Cour de cassation

Kinshasa, le 15 octobre 2025 — La Cour de cassation a tenu, ce mercredi, son audience solennelle de rentrée judiciaire pour l’exercice 2025-2026, en présence du président de la République, Félix Antoine Tshisekedi Tshilombo, en sa qualité de magistrat suprême. Cette cérémonie marque le démarrage officiel des activités de l’institution pour la nouvelle année judiciaire.

Trois allocutions majeures ont rythmé cette audience. Le bâtonnier national, intervenant en premier, a plaidé pour la suppression de la procédure spéciale de prise à partie en droit judiciaire congolais. Selon lui, seul le régime disciplinaire, géré par le Conseil supérieur de la magistrature, est en mesure de garantir la moralité et la responsabilité des magistrats. Tout manquement à leurs obligations doit, d’après lui, être traité comme une faute disciplinaire, conformément au code de conduite de l’agent public.

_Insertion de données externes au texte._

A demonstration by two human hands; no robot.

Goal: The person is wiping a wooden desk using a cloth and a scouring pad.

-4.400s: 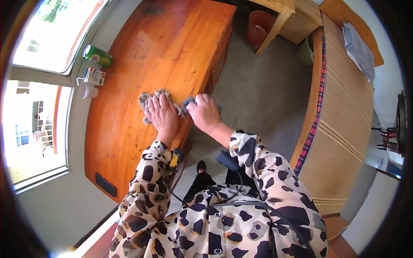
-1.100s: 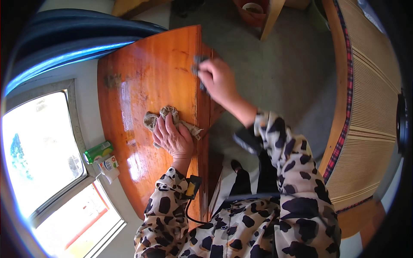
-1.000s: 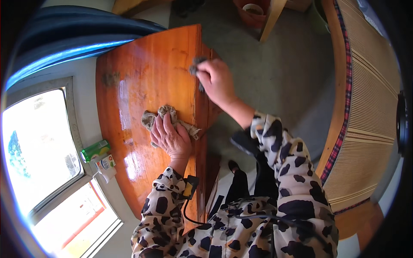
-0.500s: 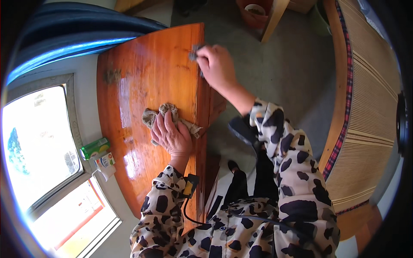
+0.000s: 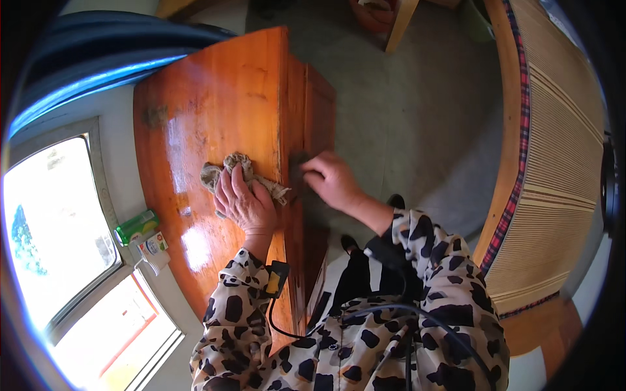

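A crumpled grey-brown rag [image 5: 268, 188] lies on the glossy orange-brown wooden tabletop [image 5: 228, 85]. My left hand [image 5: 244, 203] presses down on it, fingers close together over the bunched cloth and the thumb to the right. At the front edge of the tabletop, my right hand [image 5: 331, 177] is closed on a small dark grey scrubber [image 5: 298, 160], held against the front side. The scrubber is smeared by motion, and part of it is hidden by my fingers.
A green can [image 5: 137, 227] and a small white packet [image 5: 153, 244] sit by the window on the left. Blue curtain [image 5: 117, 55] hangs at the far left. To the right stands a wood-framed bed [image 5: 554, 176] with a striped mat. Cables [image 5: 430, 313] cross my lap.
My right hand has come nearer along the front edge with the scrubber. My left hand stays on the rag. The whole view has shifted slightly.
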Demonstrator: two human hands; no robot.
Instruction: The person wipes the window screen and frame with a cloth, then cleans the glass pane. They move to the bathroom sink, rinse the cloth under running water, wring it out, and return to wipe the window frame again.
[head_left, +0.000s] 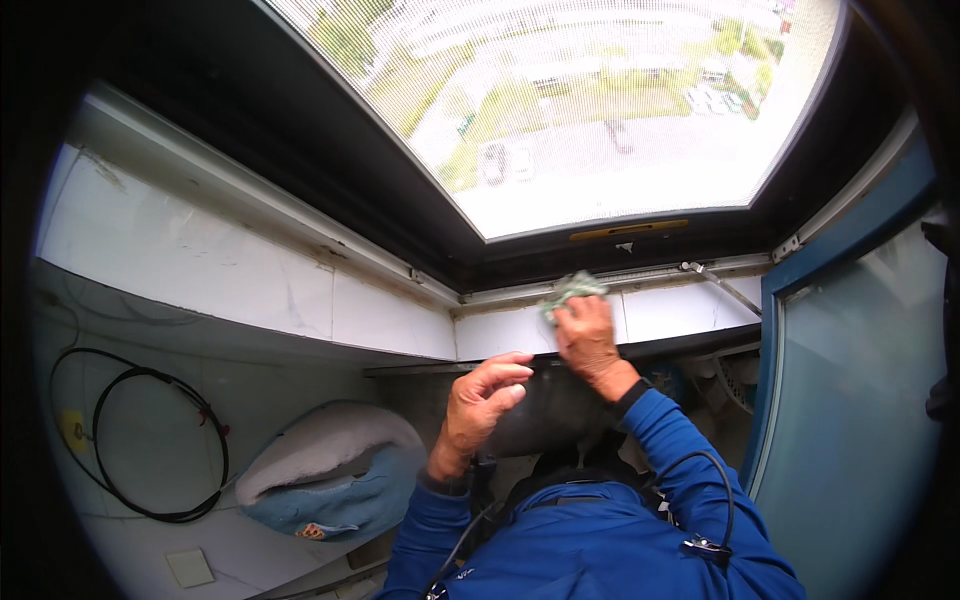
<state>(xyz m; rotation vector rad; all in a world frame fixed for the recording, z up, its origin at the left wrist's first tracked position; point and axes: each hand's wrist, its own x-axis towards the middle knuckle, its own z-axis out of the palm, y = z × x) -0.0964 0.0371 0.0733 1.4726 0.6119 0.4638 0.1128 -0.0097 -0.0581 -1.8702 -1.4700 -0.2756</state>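
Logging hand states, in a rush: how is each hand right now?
Left hand: open, loosely curved, apparently empty.
Right hand: closed on a pale green cloth.

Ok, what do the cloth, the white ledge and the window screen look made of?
Cloth: probably matte fabric, green and white, bunched under the right grip. White ledge: likely glazed ceramic tile, given its smooth sheen and joint lines. Window screen: fine mesh, shown by its grid pattern; metal or plastic, unclear.

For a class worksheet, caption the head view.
Right hand holds a crumpled cloth at the white windowsill; left hand empty.
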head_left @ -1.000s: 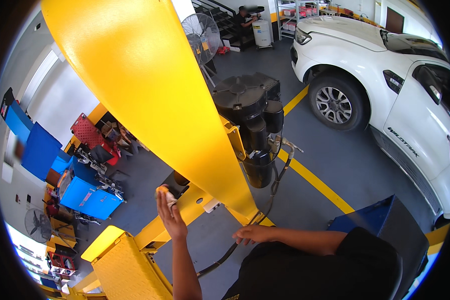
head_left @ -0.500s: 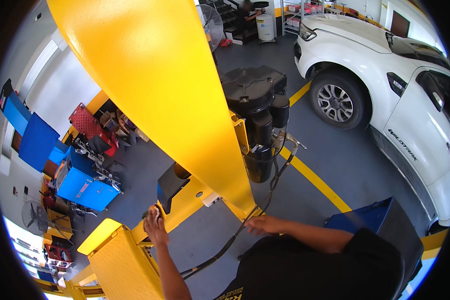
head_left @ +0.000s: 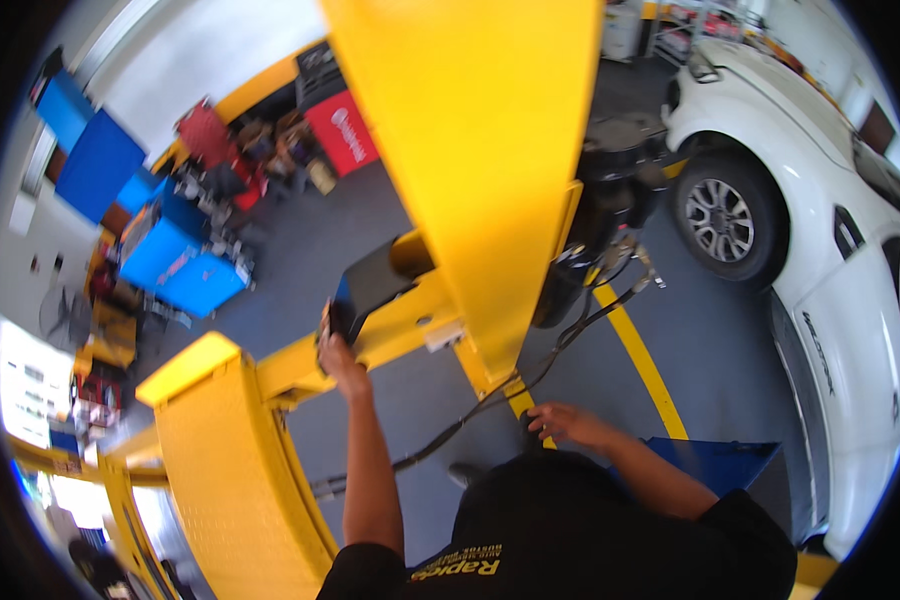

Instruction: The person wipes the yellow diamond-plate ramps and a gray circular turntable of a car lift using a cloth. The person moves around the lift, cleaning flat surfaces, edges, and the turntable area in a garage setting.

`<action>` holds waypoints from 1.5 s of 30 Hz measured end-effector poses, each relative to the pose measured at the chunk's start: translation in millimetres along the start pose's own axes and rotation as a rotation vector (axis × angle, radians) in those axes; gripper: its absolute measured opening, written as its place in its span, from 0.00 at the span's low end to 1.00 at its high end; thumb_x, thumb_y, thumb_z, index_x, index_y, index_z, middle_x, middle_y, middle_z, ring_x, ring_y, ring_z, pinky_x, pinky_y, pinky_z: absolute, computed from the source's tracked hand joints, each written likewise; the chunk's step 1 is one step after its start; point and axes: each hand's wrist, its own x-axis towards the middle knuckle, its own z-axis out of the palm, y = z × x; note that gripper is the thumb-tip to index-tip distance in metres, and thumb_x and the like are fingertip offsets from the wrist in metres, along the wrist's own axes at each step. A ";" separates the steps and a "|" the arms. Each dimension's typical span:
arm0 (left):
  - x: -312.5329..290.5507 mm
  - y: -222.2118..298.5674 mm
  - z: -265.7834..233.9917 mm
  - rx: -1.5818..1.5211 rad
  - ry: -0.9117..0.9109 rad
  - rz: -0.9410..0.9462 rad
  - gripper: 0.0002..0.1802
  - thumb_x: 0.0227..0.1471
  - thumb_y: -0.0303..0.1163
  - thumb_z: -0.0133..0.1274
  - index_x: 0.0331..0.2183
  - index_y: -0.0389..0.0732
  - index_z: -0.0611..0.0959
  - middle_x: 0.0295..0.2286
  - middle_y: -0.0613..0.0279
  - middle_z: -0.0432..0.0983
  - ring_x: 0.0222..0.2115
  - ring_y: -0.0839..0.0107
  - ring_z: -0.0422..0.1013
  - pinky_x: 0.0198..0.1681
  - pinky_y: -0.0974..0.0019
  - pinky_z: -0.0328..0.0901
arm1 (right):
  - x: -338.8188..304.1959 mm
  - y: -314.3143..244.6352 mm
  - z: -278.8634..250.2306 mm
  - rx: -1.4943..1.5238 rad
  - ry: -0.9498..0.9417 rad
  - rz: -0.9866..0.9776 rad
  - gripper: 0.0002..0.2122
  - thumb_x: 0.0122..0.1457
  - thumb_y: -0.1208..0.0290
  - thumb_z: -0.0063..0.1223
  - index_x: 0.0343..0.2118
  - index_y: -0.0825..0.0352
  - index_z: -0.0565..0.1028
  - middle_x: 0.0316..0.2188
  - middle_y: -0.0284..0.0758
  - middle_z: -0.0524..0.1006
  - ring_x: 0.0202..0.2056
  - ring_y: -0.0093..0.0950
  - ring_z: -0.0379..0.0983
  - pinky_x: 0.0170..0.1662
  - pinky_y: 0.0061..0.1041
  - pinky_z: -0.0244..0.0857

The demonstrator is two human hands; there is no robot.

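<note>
My left hand (head_left: 342, 362) is closed at the edge of a yellow crossbeam (head_left: 390, 340), beside a black angled cover (head_left: 378, 285). A small orange-and-dark item shows at its fingertips, too blurred to name. My right hand (head_left: 567, 424) hangs in front of me, fingers loosely apart and slightly bent, with nothing visible in them. It is just to the right of black hoses (head_left: 440, 440) and apart from them. A wide yellow post (head_left: 470, 170) rises in front of me, its foot between my hands.
A yellow ramp (head_left: 220, 450) extends at left. Behind the post stands a black motor unit (head_left: 610, 200) with hoses. A white pickup (head_left: 820, 290) is parked right; a blue panel (head_left: 710, 465) is near my right arm. A blue tool cabinet (head_left: 185, 265) stands far left.
My view has turned and shifted, bringing a red-fronted cabinet into sight. My left hand has moved farther forward along the beam beside the black cover. My right hand has moved slightly away from the hoses.
</note>
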 end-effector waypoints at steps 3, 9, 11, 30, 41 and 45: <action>-12.5 -16.2 5.8 0.106 0.029 0.174 0.23 0.70 0.35 0.50 0.63 0.40 0.76 0.64 0.53 0.69 0.66 0.53 0.60 0.70 0.51 0.52 | 1.7 -26.9 19.8 -0.083 -0.053 0.029 0.25 0.75 0.49 0.39 0.64 0.61 0.72 0.55 0.35 0.80 0.51 0.29 0.77 0.55 0.33 0.68; -29.9 50.5 5.8 0.332 -0.005 0.070 0.31 0.70 0.46 0.46 0.69 0.47 0.69 0.70 0.57 0.60 0.71 0.45 0.51 0.74 0.47 0.43 | 15.5 -52.3 51.5 -0.242 -0.146 0.090 0.24 0.77 0.51 0.38 0.63 0.63 0.73 0.52 0.38 0.80 0.50 0.30 0.78 0.54 0.32 0.70; -53.3 13.0 -12.0 0.570 0.036 0.008 0.33 0.70 0.48 0.45 0.71 0.50 0.65 0.72 0.59 0.56 0.73 0.44 0.45 0.75 0.44 0.41 | 19.4 -59.4 58.0 -0.294 -0.188 0.070 0.24 0.77 0.51 0.38 0.62 0.63 0.74 0.52 0.38 0.80 0.50 0.30 0.78 0.54 0.32 0.71; -39.0 149.1 139.0 -0.726 0.446 -0.773 0.45 0.75 0.48 0.35 0.73 0.36 0.32 0.75 0.43 0.26 0.75 0.47 0.37 0.76 0.58 0.37 | -27.4 -43.9 9.0 -0.173 0.049 0.091 0.23 0.76 0.51 0.41 0.62 0.63 0.75 0.51 0.38 0.81 0.49 0.30 0.77 0.54 0.32 0.69; -85.3 178.9 150.6 -0.186 0.021 -0.374 0.40 0.66 0.27 0.46 0.71 0.26 0.49 0.72 0.28 0.36 0.71 0.35 0.47 0.73 0.51 0.48 | -21.2 -35.5 6.1 -0.165 0.053 0.095 0.23 0.75 0.52 0.42 0.62 0.62 0.75 0.52 0.37 0.81 0.50 0.30 0.77 0.56 0.32 0.68; -88.7 159.9 122.5 -0.223 0.016 -0.553 0.32 0.60 0.22 0.50 0.65 0.27 0.65 0.58 0.34 0.61 0.59 0.37 0.62 0.64 0.47 0.60 | -15.7 -45.4 15.3 -0.210 0.018 0.091 0.22 0.75 0.53 0.42 0.62 0.62 0.75 0.52 0.37 0.81 0.50 0.30 0.77 0.56 0.32 0.68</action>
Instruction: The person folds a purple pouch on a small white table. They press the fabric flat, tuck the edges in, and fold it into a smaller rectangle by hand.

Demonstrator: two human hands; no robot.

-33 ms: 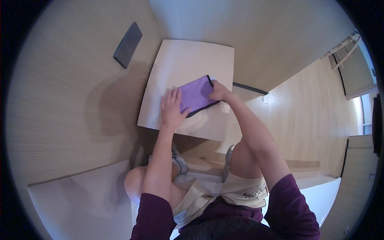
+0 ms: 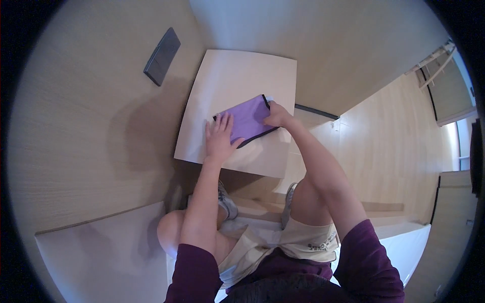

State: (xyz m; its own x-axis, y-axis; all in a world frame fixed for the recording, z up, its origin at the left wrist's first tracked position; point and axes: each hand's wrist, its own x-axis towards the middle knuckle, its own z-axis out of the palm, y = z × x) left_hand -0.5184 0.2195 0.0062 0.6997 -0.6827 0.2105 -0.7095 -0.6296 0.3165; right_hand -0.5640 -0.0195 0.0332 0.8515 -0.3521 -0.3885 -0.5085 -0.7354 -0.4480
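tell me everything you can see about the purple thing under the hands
The purple item is flat and roughly rectangular, apparently fabric, with black edging along its near side and right end. It lies slantwise on a pale tabletop, right end farther away. The left hand rests spread over its left end; the right hand touches its right end. Whether it is folded or a pouch is unclear.

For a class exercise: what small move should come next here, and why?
Perhaps a light leftward smoothing stroke by the left hand: it lies spread over the left end of the purple fabric piece, while the right hand, at the right edge, could anchor it against the pale tabletop.
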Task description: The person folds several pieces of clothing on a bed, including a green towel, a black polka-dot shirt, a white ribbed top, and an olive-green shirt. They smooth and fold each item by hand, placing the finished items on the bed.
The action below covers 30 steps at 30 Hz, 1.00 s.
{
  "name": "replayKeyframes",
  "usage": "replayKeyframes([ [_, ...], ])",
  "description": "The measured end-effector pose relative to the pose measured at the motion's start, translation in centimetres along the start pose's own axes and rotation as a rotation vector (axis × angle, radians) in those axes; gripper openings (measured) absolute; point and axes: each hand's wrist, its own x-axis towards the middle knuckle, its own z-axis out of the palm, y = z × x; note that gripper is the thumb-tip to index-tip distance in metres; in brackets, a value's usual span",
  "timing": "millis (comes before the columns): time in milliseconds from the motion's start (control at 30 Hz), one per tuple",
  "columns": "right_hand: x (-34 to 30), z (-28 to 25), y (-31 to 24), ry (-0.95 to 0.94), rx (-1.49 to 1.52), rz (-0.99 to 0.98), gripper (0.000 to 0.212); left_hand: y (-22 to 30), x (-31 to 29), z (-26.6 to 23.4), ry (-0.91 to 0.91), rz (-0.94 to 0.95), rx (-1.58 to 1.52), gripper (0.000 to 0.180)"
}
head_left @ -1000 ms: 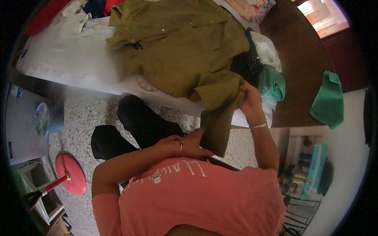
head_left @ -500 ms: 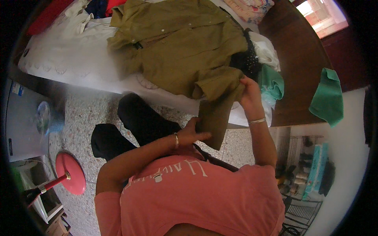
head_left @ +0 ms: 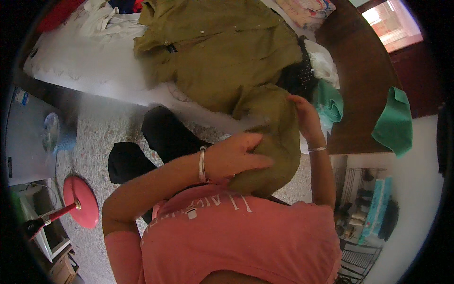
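Note:
An olive-green button-up shirt [head_left: 213,57] is spread on the bed, with one sleeve [head_left: 279,146] hanging over the near edge towards my lap. My right hand [head_left: 306,118] pinches the fabric on the right side of that sleeve. Against the sleeve's left side is my left hand [head_left: 236,156], thumb and fingers stretched apart and somewhat blurred by motion. The lower part of the sleeve bulges and rounds out over my pink top.
Under the shirt lies a black dotted cloth [head_left: 302,73]. Beside it are a white cloth [head_left: 321,61] and a folded green cloth [head_left: 328,102]. Another green cloth [head_left: 395,123] hangs on the wooden bed end [head_left: 350,85]. A red round-based stand [head_left: 82,201] is on the speckled floor.
The hanging sleeve has swung out from a narrow flat strip into a wider, rounded shape. My left hand has moved slightly up and right across it, while my right hand still grips the edge.

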Motion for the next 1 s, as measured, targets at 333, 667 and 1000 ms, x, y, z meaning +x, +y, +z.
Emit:
replayKeyframes([
  [333, 0.7, 3.7, -1.4, 0.075, -1.083, -0.589, 0.033, 17.5, 0.0, -1.2, 0.279, 0.652, 0.905, 0.042],
  [667, 16.9, 4.4, 0.1, 0.077, -0.771, -0.100, 0.024, 11.9, 2.7, -15.9, 0.954, 0.354, 0.488, 0.050],
  [1000, 17.3, 5.2, 2.9, 0.260, -0.941, -0.583, 0.023, -0.1, 3.1, -9.9, 0.769, 0.456, 1.847, 0.078],
])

Le procureur général près la Cour de cassation, Firmin Mvonde, a, pour sa part, axé sa mercuriale sur la répression de l’enrichissement illicite en droit congolais. Il a mis en garde contre les conséquences dévastatrices de ce fléau sur l’économie nationale et la confiance citoyenne, plaidant pour l’adoption d’une loi spécifique, un assainissement du climat économique et une meilleure protection des lanceurs d’alerte.

Enfin, le premier président de la Cour de cassation, Ndomba Kabeya Élie-Léon, a clôturé les interventions en s’attardant sur le rôle fondamental de l’avocat dans la consolidation de l’État de droit en République démocratique du Congo. Tout en saluant la noblesse de cette profession, il a dénoncé certains comportements déviants qui ternissent son image et a appelé à une restauration des valeurs éthiques au sein du barreau.

Cette rentrée solennelle, symbole de continuité et de responsabilité institutionnelle, confirme la volonté des hautes instances judiciaires congolaises de renforcer l’intégrité et la transparence au sein de la justice, pilier essentiel de l’État de droit.